Doch die gute Perspektive ist nur ein Aspekt, der die Altenpflege attraktiv macht. "Interessant sind auch die vielen Möglichkeiten, sich weiter zu qualifizieren - bis hin zu einem Master-Studium", sagte Löwe. Die Vergütung sei in den vergangenen Jahren angehoben worden, durchschnittlich verdienen die Pflegekräfte im nördlichsten Bundesland zwischen 2200 und 2300 Euro brutto im Monat.

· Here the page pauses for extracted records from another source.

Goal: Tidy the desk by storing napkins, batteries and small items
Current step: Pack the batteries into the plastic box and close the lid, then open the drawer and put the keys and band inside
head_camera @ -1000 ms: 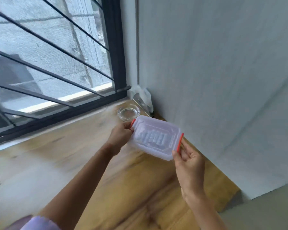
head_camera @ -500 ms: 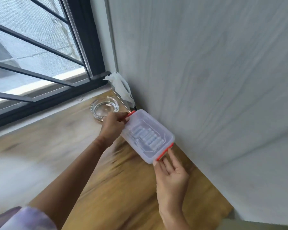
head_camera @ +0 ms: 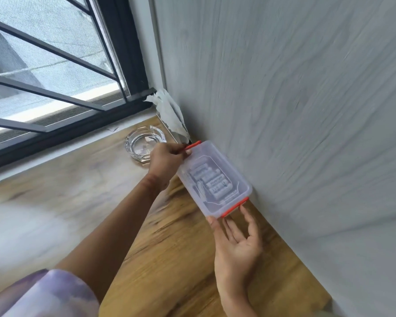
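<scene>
A clear plastic box (head_camera: 229,172) with red clips lies on the wooden desk (head_camera: 174,259) against the grey wall. Several white batteries (head_camera: 212,181) show through its lid. My left hand (head_camera: 165,162) grips the far end of the box, thumb and fingers at the far red clip (head_camera: 193,145). My right hand (head_camera: 237,243) is palm up, its fingertips touching the near red clip (head_camera: 234,206). White napkins (head_camera: 172,112) stand in a holder in the corner behind the box.
A glass ashtray (head_camera: 144,143) sits just left of the box, partly behind my left hand. A black-framed window (head_camera: 55,72) runs along the desk's far edge. The grey wall (head_camera: 295,110) bounds the desk on the right.
The box has gone from tilted in the air down to the desk beside the wall. Both hands went with it, and the view swung right and closer.
</scene>
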Motion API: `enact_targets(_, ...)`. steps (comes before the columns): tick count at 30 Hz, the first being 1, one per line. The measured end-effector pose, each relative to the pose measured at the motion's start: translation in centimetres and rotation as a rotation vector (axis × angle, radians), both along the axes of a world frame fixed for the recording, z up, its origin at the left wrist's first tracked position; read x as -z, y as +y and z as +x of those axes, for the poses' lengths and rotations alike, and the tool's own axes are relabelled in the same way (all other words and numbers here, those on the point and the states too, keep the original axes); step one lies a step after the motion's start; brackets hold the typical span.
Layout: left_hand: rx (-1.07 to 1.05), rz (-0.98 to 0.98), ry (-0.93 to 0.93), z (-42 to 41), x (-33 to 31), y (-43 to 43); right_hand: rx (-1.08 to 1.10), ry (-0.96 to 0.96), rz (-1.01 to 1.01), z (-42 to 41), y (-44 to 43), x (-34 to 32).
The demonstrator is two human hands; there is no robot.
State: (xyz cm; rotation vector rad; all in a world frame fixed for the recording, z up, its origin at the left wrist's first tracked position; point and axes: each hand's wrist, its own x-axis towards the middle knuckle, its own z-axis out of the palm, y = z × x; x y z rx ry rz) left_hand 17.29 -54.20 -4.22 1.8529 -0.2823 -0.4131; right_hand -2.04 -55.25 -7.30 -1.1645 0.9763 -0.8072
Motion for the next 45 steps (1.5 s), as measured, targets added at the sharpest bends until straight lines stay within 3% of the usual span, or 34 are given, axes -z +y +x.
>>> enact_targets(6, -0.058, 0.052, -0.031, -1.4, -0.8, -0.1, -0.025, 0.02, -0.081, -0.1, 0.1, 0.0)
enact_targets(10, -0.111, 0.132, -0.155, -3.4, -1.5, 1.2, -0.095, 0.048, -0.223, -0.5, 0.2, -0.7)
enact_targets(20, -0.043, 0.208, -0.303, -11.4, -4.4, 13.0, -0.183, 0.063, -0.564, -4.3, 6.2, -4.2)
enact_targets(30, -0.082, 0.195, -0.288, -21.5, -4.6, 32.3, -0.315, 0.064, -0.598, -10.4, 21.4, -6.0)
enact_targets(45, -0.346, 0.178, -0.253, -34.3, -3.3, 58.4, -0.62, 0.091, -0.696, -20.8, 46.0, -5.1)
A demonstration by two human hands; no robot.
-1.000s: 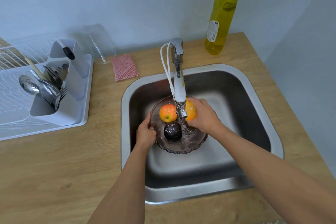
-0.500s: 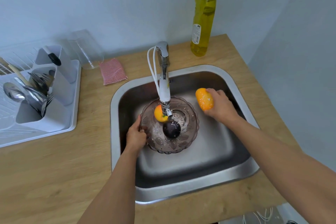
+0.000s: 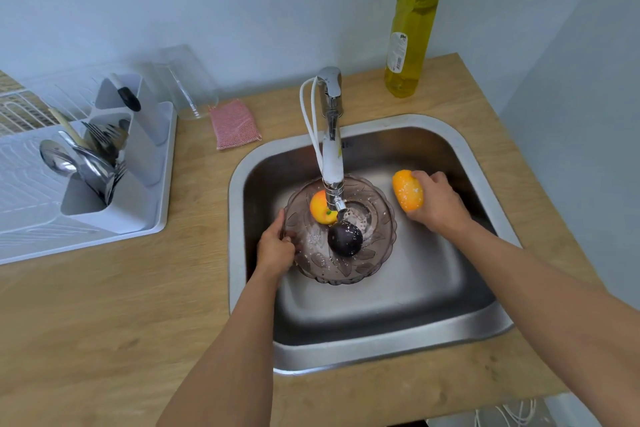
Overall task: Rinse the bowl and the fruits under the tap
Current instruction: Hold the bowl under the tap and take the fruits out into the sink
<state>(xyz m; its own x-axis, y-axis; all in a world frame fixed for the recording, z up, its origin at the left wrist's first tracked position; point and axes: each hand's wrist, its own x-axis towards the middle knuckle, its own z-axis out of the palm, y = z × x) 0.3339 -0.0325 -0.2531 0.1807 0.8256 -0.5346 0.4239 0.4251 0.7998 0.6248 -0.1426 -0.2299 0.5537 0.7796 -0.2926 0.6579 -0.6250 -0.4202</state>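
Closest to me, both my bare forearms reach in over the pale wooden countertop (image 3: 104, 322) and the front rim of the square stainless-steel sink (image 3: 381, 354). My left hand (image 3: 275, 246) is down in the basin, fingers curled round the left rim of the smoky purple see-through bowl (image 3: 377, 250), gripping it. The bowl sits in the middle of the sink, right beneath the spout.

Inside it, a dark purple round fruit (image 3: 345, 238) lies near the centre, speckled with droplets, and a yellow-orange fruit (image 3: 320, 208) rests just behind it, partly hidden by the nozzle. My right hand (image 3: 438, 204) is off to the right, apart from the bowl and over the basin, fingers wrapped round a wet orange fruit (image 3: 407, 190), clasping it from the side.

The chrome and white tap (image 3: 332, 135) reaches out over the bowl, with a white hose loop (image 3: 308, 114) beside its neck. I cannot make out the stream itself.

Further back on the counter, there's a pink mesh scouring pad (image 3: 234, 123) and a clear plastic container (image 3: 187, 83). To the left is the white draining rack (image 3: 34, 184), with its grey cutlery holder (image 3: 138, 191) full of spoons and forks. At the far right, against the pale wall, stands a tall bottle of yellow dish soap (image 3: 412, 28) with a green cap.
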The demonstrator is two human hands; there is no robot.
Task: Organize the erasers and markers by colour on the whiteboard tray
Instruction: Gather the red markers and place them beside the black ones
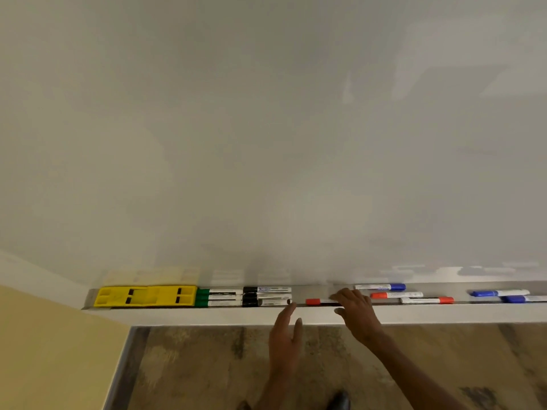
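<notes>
Two yellow erasers (pixel 145 296) lie side by side at the tray's left end. Right of them sit three green-capped markers (pixel 220 297), then three black-capped markers (pixel 266 296). My left hand (pixel 285 335) hovers with fingers apart at the tray's front lip, a fingertip near the black markers' ends. My right hand (pixel 353 309) rests over a red-capped marker (pixel 313 301), fingers on its barrel. Two more red markers (pixel 396 295) (pixel 427 300) and a blue marker (pixel 380 287) lie further right. Two blue markers (pixel 500 292) (pixel 522 299) lie at the far right.
The metal tray (pixel 207 313) runs along the bottom of a blank whiteboard (pixel 266 143). A yellow wall (pixel 44 350) stands at the left. Wood-pattern floor (pixel 192 368) lies below, with a dark shoe tip (pixel 340 399) at the bottom.
</notes>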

Sorgen macht Löwe allerdings die Ausbildungsvergütung: "Die lastet bisher einseitig auf den Alten- und Pflegeheimen, und zwar nur auf denen, die die Vergütung freiwillig zahlen." Sie kalkulierten die Kosten in die Pflegesätze. Dadurch zahlten letztlich die Bewohner die Ausbildung. Und die Einrichtungen, die durch die Vergütung höhere Pflegesätze hätten, hätten einen Wettbewerbsnachteil. "In unserer Branche sind Kosten für die Ausbildung überhaupt nicht vorgesehen. Wenn wir ausbilden, ist das unser Vergnügen, und wir bleiben auf den Ausgaben sitzen", sagte Susanne Piazza vom Norderstedter Pflegedienst Claussen. Und der Medizinische Dienst der Krankenkassen, die Pflegekassen und die Heimaufsichten beteiligten sich bisher überhaupt nicht an der Ausbildungsvergütung, obwohl gerade diese Institutionen einen erheblichen Bedarf an Pflegekräften hätten. "Wir müssen das System auf eine Umlagefinanzierung umstellen, an der sich alle beteiligen, die auf gut ausgebildete Altenpflegekräfte angewiesen sind", forderte Löwe. Alle zahlten in einen Topf, aus dem dann die Azubis ihr Geld bekommen.